On this issue, for a public nuisance claim, the City must establish conduct constituting a nuisance. See Miotke v. City of Spokane, 101 Wn.2d 307, 309, 331 (1984), abrogated on other grounds by Blue Sky Advocs. v. State, 107 Wn.2d 112 (1986). The City also bears the burden of proving the unreasonableness of Monsanto's conduct. See Lakey v. Puget Sound Energy, Inc., 176 Wn.2d 909, 923 (2013) (citations omitted) (noting that the reasonableness of a defendant's conduct in a nuisance action is determined by “weighing the harm to the aggrieved party against the social utility of the activity”). And, as the City acknowledges, “the key element in a public nuisance action is whether the defendant's conduct has substantially and unreasonably interfered with public property or a public right, such as the public's health.” (Pl.'s Reply at 4 (citing Lewis County. v. Bonagofski, 139 Wn.App. 1033, at *4 (Wash.Ct.App. June 28, 2007)).)

Here, Dr. Kytomaa's remaining opinions opine that Old Monsanto's conduct with regard to PCB use was reasonable based on the need for fire safety fluid at the identified times, based on the lack of PCB alternatives, because no non-flammable substitute for PCBs has been developed, and given their use to this day. (See Woerner Decl., Ex. A at 3-4.) Dr. Kytomaa's opinions as to the social utility of PCBs as fire safety fluids and the lack of PCB alternatives are clearly relevant to addressing whether Defendants' conduct constituted a nuisance and directly bear on the reasonableness of Old Monsanto's production, marketing, and distribution of PCBs. See Alaska Rent-A-Car, Inc. v. Avis Budget Grp., Inc., 709 F.3d 872, 883 (9th Cir. 2013) (“The district court is not tasked with deciding whether the expert is right or wrong, just whether his testimony has substance such that it would be helpful to a jury.”) Moreover, Dr. Kytomaa's opinions appear to touch on relevant issues with regard to Defendants' remaining affirmative defenses concerning allocation of liability and Defendants' statutory compliance. (See Order (dkt. # 581) at 5.)

Defendants particularly note that Dr. Kytomaa will opine the federal government deemed Old Monsanto's manufacture and sale of PCBs necessary for the safe functioning of the nation's power grid, which was central to their authorization and continued manufacture through January 1, 1979. (Defs.' Resp. at 6-7 (citing Haase Decl., Ex. A (dkt. # 683-1) at 38-49, 79-85).)

On reply, the City challenges whether the remainder of Dr. Kytomaa's opinions constitute improper legal conclusions. (Pl.'s Reply at 1, 3-4.) This challenge was not previously raised in the City's Motion. (See Pl.'s Mot.) The Court need not address arguments raised for the first time in a reply brief.
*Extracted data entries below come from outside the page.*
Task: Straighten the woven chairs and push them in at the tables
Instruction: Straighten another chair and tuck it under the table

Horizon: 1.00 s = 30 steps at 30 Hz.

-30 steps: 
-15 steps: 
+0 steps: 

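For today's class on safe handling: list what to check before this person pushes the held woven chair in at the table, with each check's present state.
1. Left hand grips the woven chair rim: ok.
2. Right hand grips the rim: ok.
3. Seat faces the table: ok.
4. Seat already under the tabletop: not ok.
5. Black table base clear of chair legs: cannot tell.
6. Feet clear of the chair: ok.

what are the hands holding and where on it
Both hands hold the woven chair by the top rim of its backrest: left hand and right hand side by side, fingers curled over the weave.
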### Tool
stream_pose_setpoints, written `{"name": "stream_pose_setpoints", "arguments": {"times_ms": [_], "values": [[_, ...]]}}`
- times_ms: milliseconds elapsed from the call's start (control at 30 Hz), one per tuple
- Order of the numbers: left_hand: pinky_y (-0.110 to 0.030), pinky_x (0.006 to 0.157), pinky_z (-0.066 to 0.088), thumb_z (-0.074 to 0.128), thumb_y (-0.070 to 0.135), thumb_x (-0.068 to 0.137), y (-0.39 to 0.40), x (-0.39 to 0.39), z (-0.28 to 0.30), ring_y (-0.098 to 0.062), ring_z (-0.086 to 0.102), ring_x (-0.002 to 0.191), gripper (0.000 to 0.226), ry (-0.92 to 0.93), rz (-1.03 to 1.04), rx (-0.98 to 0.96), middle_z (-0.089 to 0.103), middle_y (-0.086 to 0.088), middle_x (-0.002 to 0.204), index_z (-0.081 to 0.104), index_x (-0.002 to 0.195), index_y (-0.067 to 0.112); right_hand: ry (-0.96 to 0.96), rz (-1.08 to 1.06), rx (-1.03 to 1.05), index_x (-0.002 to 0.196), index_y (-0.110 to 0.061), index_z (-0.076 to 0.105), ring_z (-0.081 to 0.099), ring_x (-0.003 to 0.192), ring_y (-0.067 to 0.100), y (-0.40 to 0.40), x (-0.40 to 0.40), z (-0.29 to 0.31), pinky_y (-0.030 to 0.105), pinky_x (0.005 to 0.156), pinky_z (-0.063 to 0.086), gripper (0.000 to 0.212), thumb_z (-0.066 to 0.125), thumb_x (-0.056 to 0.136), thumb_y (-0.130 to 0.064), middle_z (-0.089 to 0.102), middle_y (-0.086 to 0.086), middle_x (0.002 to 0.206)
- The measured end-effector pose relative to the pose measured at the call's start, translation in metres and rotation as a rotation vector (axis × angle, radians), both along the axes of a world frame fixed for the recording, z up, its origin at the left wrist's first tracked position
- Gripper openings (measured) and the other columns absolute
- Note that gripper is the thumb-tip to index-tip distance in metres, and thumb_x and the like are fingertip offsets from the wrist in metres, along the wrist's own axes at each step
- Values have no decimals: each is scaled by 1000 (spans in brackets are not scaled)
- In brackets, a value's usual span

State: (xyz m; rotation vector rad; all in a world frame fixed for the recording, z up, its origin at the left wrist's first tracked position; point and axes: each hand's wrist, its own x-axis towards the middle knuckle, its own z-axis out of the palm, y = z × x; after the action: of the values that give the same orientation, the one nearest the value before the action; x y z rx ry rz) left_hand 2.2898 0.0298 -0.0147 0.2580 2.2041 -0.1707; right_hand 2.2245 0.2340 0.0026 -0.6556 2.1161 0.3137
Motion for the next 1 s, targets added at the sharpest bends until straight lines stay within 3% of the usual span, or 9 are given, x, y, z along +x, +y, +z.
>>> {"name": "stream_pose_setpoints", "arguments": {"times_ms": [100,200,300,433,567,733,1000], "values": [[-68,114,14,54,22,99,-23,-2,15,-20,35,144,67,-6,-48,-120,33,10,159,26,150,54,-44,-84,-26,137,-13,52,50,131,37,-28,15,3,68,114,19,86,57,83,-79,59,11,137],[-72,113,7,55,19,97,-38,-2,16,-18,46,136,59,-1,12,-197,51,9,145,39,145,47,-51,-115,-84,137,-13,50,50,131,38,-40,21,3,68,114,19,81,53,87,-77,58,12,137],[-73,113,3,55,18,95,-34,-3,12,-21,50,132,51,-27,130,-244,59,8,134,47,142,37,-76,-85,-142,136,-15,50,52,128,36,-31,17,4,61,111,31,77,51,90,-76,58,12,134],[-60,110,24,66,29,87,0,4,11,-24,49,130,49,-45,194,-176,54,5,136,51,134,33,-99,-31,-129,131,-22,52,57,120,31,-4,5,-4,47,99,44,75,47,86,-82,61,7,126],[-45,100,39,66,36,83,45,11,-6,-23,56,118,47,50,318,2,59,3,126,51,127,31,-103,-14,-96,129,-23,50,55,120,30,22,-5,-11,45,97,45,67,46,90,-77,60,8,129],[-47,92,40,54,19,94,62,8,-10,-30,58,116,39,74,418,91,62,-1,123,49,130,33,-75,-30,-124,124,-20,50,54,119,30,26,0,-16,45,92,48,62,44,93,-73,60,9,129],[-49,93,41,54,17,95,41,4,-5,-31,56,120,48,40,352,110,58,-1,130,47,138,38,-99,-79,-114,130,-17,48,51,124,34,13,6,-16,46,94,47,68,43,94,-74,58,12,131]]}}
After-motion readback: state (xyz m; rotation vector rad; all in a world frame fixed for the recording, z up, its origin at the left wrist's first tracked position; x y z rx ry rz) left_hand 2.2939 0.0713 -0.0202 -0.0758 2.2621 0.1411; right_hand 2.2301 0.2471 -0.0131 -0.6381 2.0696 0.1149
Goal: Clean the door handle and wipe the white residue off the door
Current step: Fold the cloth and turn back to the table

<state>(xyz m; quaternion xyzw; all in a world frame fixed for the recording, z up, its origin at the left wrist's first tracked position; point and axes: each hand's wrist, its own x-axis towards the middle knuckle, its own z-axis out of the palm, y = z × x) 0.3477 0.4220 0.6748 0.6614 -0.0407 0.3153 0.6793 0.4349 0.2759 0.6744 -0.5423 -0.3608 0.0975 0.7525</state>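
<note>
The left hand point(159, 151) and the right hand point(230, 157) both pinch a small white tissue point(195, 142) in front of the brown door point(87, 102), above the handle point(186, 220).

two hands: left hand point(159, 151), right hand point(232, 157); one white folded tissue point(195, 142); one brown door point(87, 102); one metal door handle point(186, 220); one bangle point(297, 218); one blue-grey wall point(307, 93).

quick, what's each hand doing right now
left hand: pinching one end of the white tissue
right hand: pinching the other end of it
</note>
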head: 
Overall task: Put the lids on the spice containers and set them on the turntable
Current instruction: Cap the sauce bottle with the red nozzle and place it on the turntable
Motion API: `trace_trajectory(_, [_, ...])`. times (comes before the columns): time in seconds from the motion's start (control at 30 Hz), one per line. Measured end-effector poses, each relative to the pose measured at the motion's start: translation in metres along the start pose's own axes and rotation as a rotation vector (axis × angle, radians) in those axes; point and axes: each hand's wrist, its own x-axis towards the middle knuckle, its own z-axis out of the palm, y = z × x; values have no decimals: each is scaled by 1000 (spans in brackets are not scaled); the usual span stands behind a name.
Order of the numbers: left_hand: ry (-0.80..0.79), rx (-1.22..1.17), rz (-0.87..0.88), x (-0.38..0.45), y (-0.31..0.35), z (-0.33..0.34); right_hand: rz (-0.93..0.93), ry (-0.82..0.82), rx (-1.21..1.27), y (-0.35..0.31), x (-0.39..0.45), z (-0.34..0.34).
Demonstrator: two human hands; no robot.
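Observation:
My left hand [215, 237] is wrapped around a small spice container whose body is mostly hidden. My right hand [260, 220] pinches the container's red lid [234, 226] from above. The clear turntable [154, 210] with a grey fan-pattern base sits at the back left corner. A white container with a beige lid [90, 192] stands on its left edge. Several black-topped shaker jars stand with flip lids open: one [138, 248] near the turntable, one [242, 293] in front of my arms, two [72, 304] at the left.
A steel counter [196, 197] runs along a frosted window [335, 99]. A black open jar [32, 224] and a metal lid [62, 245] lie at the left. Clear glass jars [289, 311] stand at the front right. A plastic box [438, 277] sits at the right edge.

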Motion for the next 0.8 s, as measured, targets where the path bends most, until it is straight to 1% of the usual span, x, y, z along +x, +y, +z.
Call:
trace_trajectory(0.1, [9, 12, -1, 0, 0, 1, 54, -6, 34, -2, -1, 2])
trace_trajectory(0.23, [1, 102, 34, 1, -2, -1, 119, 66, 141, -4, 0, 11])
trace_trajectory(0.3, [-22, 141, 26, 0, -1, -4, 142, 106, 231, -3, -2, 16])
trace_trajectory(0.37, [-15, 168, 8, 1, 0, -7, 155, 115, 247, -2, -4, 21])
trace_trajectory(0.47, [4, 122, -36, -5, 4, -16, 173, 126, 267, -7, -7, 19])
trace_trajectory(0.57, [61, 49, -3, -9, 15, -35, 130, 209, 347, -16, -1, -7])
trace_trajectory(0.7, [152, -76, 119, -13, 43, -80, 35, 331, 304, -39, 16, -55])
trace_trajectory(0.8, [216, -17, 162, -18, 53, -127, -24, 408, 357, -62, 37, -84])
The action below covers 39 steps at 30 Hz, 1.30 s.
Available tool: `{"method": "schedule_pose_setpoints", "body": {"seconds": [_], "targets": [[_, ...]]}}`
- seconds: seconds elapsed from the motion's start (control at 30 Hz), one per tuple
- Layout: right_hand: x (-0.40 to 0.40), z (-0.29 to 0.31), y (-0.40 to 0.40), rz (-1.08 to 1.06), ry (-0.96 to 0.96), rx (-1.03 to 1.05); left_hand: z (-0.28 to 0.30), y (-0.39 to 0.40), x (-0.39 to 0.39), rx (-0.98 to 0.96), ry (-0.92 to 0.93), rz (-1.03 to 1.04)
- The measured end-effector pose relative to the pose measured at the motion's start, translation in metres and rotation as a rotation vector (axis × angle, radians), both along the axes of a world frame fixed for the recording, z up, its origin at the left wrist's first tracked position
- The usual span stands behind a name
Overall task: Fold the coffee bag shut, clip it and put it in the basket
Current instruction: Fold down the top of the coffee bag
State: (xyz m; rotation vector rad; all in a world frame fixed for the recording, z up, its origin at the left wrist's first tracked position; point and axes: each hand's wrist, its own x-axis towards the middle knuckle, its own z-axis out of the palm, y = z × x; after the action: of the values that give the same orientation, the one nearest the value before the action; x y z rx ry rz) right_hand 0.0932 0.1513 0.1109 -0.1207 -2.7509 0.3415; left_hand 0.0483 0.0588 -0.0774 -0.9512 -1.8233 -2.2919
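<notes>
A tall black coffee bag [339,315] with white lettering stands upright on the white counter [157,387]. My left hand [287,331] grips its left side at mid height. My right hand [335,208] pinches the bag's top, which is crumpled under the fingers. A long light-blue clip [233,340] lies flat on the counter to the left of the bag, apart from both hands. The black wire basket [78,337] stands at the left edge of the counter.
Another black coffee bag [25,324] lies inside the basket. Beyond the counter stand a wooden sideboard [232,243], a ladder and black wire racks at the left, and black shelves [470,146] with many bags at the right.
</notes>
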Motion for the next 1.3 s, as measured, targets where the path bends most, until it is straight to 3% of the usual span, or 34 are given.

See Turtle Island Restoration Network v. U.S. Dep't of Com., 672 F.3d 1160, 1166 n.8 (9th Cir. 2012) (finding “arguments raised for the first time in a reply brief are waived”); Zamani v. Carnes, 491 F.3d 990, 997 (9th Cir. 2007) (“The district court need not consider arguments raised for the first time in a reply brief.”).

Finally, in the specified pages identified by the City in his report and supplemental report (Woerner Decl., Ex. A at 110-150, Ex. C at 8-11), Dr. Kytomaa did not apply his fire-safety or engineering expertise in providing narrative summations of various historical documents, maps, figures, and deposition testimony. Pages 110 through 150 in Dr. Kytomaa's report, titled “Uses of PCBs in the Seattle Area,” appears to merely summarize various historical documents related to the industrialization of the LDW and other PCB-handling sites and contributors in the area. (See Woerner Decl., Ex. A at 110-150.) In his supplemental report, Dr. Kytomaa includes a “Rebuttal of Dr. Markowitz and Dr. Rosner's Report,” regarding the amount of Pydraul fluids that Old Monsanto released into the LDW before a spill control system was installed at its vanillin plant, which also appears to summarize deposition testimony from a Dr. Robert Kaley, Monsanto's designated corporate representative, and exhibits of various historical documents. (See Woerner Decl., Ex. C at 8-11.)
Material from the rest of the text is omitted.